* _What needs to be done_
Take each line of the records below that contains the string "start" and copy it.

•••

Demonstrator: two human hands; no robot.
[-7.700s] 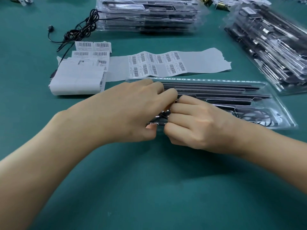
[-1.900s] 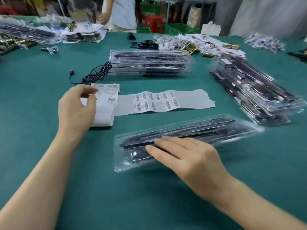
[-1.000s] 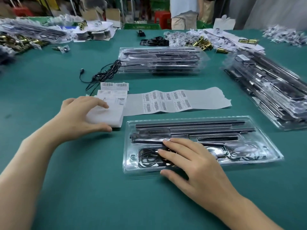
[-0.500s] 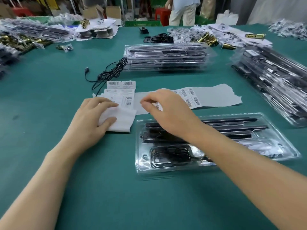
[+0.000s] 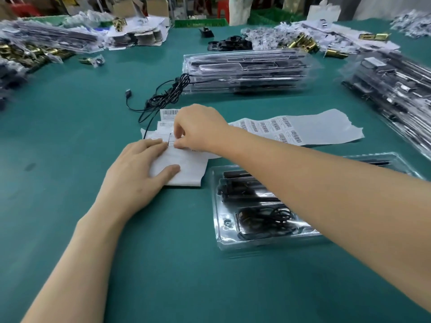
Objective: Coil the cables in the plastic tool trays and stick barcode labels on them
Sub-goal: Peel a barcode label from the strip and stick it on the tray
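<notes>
A clear plastic tool tray (image 5: 219,231) lies on the green table in front of me, with black tools and a coiled black cable (image 5: 263,220) inside. To its left is a folded stack of barcode label sheets (image 5: 186,169). My left hand (image 5: 137,173) rests flat on that stack with straight fingers. My right hand (image 5: 198,129) reaches across the tray and pinches a barcode label (image 5: 171,139) at the stack's far edge. My right forearm hides much of the tray.
A long label strip (image 5: 314,129) lies behind the tray. A loose black cable (image 5: 163,96) trails from a stack of filled trays (image 5: 245,71) at the back. More trays (image 5: 396,89) pile up at the right. Brass parts and clutter line the far edge.
My right hand left the tray, crossed to the label stack and now pinches a label. My left hand stayed on the stack. The camera shifted left.
</notes>
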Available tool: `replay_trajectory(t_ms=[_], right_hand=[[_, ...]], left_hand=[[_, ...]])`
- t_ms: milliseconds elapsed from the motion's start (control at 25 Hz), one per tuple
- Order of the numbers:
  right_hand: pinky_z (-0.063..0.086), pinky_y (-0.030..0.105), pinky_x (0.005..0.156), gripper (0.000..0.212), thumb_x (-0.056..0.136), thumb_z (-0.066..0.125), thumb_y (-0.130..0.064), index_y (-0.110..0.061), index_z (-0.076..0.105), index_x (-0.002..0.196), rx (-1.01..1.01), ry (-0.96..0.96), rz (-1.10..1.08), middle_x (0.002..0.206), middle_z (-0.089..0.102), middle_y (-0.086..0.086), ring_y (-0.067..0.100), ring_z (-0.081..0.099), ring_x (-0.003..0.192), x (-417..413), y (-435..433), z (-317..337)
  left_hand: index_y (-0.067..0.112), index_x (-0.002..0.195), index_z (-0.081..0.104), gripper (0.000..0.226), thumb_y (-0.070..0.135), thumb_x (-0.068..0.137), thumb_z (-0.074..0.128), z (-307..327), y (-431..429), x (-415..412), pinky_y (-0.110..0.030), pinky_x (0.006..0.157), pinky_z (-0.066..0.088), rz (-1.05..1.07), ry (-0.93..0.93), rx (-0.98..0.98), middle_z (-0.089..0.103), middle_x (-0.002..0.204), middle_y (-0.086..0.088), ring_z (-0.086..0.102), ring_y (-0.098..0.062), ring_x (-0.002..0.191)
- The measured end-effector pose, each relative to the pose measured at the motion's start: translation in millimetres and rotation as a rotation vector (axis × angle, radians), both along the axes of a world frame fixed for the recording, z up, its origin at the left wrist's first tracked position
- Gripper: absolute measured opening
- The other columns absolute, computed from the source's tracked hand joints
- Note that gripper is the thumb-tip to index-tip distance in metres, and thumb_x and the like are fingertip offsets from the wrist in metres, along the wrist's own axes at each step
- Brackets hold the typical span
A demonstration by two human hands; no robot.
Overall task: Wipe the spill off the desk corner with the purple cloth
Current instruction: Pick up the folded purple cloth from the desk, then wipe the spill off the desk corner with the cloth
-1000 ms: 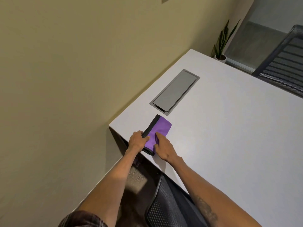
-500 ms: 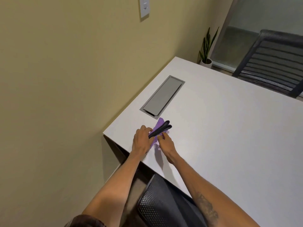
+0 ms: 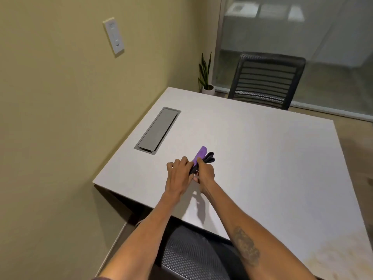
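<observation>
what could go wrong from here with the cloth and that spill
1. The purple cloth is bunched into a narrow fold between the left hand and right hand; wiping with so little surface may smear rather than lift.
2. The yellowish spill lies at the desk's near right corner, well away from the hands, and its faint edges could be missed.
3. It reaches close to the desk's edge, so a careless stroke might push it off.

White desk (image 3: 252, 150); grey cable hatch (image 3: 157, 130) set flush.
</observation>
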State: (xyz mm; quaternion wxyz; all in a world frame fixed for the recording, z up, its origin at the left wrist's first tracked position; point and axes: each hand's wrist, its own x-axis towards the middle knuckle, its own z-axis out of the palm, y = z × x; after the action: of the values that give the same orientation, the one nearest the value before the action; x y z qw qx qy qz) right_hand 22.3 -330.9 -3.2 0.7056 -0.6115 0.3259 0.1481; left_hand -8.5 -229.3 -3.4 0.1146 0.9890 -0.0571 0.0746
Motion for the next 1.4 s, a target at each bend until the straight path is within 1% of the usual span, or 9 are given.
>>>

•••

* _The completed task_
- t_ms: milliseconds elapsed from the motion's start (control at 25 Hz), one per tuple
- The measured end-effector pose, each relative to the pose measured at the motion's start: translation in millimetres and rotation as a rotation vector (axis × angle, radians), both along the axes of a world frame fixed for the recording, z up, its origin at the left wrist's first tracked position

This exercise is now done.